Le mobile, nouveau champ de bataille à Bruxelles

Autre sujet débattu à Bruxelles : la position de Google sur le mobile. Le groupe fait en effet l''objet d'une enquête de la Commission Européenne, à la suite d'une plainte pour abus de position dominante déposée par FairSearch, un collectif d'industriels qui l'accuse de ne pas ouvrir son système Android aux autres moteurs de recherche. Le collectif s'appuie sur les chiffres produits par Strategy Analytics et eMarketer qui estiment que 70% des smartphones vendus en Europe tournent sous Android et que Google concentre 96% du marché du search marketing sur téléphone mobile. Selon Fairsearch, qui réunit 17 entreprises dont Nokia, Oracle (propriétaire de Sun), Expedia, Tripadvisor, Twenga ou encore Microsoft,  Google utilise Android comme un "cheval de Troie" pour inciter les usagers à utiliser ses services (Mail, Search, Maps, etc.), pour favoriser ses propres liens commerciaux et pour contrôler les données personnelles des consommateurs.
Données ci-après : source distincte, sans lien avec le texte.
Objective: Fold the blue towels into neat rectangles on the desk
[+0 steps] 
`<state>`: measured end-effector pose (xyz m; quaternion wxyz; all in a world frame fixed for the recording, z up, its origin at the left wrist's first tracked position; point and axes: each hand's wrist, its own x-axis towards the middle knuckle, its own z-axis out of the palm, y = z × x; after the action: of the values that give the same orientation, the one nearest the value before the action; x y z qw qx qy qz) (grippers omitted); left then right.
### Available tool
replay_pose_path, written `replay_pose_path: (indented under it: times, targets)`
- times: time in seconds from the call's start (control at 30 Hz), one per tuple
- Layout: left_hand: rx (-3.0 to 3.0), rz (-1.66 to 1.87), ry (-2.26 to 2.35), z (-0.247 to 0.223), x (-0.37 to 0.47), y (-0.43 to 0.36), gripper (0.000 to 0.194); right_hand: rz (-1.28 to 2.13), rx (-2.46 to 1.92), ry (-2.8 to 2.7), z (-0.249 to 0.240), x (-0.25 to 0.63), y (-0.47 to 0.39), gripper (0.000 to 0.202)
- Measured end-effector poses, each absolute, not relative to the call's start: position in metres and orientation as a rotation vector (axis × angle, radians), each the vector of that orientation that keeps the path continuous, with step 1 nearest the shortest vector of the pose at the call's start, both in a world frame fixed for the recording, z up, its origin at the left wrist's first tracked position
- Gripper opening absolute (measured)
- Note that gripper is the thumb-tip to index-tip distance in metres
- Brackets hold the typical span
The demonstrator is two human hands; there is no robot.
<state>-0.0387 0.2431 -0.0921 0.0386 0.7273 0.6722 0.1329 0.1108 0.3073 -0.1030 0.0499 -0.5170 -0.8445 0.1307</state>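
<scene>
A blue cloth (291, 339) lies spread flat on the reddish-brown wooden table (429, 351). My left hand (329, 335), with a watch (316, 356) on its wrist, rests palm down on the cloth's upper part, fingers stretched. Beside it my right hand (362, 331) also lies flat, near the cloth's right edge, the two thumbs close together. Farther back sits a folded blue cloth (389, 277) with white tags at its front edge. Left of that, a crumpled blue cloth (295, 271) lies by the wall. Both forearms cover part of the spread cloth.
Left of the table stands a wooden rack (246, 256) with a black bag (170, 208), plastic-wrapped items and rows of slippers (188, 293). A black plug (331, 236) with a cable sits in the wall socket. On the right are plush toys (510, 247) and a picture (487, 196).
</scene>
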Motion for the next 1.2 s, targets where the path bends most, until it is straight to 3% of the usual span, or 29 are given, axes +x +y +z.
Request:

Le lobbying, le nerf de la guerre

Jusque là, l'image de Google a été protégée. Le grand public considère Google comme une sorte d"ONG du Net. Et les médias, syndrome de Stockholm oblige, parlent sous le manteau, mais n'osent pas publier ce qu'ils vivent au jour le jour. Les accords de confidentialité , le secret des algorithmes et la position centrale de Google sur le marché empêchent le grand public de connaitre les véritables pratiques du groupe, qui bénéficie jusqu'ici d'un climat judiciaire favorable. "On ne peut pas nous accuser d'abus de position dominante, nous n'avons jamais été condamnés" expliquent certains représentants de Google. La justice, peu technophile, a un rythme de tortue qui ne permet pas d'épouser l'évolution galopante du marché. C'est sans doute le public qui pourra contraindre Google à ne plus abuser de sa position dominante.

En novembre 2012, alors que les éditeurs de presse mènent un bras de fer contre Google (qui a abouti, en France, à la création du fonds de soutien à la presse); Google.de avait utilisé sa home page pour faire du lobbying auprès de ses usagers contre une loi en préparation au Bundestag. Mais cette action avait peu mobilisé les internautes et les députés en avaient été outrés. Même si Google dépense 20 millions d'euros par an de lobbying à Bruxelles, il n'est pas à l'abri d'une crise de confiance du public. Pour l'instant, les internautes continuent d'entretenir une forme d'état de grâce. Microsoft promeut ses mugs anti Google ("scroogle") ? "Vous n'avez qu'à améliorer Bing" lui répondent certains en commentaire. Sans comprendre que l'amélioration de ce moteur de recherche - comme de tous les concurrents de Google - passe par le nombre de requêtes reçues, et donc par chacun de nous.

*Don't be evil (littéralement, « Ne soyez pas malveillants ») est  le slogan informel de Google, nous explique Wikipedia. Le sixième point du décalogue philosophique de Google stipule : "Il est possible de gagner de l'argent sans vendre son âme au diable". En termes de culture d'entreprise, cette devise est devenue le pilier identitaire central du groupe.